◆ EXERCISE OBJECTIVE: Since only part of the material below is wanted, output exactly the lines from the one with "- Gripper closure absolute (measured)" up to and including the one with "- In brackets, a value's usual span".

◆ DATASET EXTRACT:

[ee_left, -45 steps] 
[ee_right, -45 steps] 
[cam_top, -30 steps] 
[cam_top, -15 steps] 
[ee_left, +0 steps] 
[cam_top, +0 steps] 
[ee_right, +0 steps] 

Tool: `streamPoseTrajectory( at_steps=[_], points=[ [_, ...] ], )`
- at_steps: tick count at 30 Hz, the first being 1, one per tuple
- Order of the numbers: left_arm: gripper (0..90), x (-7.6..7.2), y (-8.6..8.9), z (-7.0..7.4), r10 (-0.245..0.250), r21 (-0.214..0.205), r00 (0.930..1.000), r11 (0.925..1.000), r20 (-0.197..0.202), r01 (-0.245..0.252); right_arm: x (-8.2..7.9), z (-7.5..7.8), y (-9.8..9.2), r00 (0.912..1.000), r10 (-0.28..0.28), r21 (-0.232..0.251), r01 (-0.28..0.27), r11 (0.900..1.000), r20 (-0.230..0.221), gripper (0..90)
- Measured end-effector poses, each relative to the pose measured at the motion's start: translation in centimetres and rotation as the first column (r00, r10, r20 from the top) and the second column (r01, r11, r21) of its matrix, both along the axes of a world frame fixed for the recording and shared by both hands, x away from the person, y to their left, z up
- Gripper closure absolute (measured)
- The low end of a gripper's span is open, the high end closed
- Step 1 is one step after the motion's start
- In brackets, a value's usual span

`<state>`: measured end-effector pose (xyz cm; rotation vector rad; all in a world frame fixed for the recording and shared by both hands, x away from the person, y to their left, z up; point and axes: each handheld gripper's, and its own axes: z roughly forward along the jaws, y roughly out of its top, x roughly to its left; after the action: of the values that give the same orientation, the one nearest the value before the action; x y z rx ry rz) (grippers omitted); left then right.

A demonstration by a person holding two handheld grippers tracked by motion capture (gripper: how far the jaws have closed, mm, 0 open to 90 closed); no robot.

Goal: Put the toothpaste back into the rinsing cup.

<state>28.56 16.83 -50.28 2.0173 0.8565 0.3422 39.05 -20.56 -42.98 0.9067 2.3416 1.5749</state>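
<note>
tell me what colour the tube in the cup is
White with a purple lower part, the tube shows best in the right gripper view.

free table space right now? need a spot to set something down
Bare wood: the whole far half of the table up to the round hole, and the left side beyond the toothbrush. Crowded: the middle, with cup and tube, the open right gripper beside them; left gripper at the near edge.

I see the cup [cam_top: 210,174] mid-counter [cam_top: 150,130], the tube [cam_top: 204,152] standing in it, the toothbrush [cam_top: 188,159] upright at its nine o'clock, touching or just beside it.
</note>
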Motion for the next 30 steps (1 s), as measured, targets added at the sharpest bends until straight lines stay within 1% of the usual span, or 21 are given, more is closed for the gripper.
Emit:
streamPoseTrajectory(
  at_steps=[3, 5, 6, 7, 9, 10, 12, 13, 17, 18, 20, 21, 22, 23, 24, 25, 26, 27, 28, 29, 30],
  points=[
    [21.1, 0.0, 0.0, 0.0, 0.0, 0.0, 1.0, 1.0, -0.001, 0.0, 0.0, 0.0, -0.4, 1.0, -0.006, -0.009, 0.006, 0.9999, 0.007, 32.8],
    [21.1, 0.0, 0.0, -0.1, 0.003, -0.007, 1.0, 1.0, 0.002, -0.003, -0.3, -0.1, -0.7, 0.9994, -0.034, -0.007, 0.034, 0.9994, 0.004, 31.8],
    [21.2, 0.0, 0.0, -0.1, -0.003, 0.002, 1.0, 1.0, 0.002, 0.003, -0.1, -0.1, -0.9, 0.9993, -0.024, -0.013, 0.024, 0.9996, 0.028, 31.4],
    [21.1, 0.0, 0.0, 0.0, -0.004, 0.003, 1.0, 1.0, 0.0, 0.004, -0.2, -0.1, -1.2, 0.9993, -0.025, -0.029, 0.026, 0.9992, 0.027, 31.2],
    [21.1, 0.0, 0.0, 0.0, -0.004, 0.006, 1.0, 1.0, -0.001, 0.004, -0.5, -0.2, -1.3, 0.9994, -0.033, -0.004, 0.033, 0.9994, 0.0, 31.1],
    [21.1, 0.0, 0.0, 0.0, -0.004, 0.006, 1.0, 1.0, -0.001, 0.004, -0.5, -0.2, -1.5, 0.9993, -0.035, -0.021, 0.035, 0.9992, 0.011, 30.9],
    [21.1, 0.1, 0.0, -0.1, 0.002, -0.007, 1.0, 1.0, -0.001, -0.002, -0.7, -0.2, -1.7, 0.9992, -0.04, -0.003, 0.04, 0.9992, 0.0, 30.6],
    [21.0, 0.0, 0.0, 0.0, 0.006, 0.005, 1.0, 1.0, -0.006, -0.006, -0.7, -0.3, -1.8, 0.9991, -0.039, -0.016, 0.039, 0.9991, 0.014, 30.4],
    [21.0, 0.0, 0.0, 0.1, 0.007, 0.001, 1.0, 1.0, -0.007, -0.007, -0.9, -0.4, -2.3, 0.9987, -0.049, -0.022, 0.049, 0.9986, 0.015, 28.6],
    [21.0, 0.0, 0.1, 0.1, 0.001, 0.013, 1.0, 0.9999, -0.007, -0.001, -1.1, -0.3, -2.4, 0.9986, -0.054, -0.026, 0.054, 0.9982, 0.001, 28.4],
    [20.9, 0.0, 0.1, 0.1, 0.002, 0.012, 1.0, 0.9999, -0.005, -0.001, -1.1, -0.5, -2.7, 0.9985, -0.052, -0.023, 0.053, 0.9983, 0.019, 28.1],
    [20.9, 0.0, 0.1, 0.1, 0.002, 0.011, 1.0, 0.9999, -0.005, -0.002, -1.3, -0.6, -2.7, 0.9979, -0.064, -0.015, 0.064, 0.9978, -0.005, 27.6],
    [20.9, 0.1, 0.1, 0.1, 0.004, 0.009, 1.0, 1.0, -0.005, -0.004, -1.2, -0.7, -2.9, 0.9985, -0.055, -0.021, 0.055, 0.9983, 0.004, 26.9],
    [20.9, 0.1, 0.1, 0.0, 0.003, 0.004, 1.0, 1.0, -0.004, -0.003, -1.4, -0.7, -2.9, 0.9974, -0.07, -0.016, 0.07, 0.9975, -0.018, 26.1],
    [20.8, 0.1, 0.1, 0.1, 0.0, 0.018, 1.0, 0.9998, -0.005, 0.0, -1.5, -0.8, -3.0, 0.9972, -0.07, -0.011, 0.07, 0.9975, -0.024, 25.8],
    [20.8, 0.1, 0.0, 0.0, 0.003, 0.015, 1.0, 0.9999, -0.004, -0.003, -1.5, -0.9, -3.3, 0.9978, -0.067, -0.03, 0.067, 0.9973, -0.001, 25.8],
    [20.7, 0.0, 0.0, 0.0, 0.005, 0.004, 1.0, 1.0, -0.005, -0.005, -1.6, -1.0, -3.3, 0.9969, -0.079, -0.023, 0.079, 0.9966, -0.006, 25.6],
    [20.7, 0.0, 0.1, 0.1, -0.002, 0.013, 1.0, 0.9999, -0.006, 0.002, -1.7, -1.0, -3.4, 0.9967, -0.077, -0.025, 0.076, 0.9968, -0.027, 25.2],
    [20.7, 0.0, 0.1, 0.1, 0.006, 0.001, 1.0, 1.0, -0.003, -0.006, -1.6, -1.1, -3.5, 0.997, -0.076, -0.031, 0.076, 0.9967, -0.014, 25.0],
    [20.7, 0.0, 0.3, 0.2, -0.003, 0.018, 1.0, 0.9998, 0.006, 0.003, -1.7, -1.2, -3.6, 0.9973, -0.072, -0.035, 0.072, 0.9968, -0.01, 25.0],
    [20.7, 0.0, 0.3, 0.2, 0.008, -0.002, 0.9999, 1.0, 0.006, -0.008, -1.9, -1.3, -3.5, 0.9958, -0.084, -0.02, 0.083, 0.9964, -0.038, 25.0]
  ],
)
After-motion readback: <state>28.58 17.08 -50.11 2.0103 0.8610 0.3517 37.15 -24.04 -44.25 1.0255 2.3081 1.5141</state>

◆ YOUR SOLUTION:
- Gripper closure absolute (measured)
- The low end of a gripper's span is open, the high end closed
- Step 1 is one step after the motion's start
- In brackets, a value's usual span

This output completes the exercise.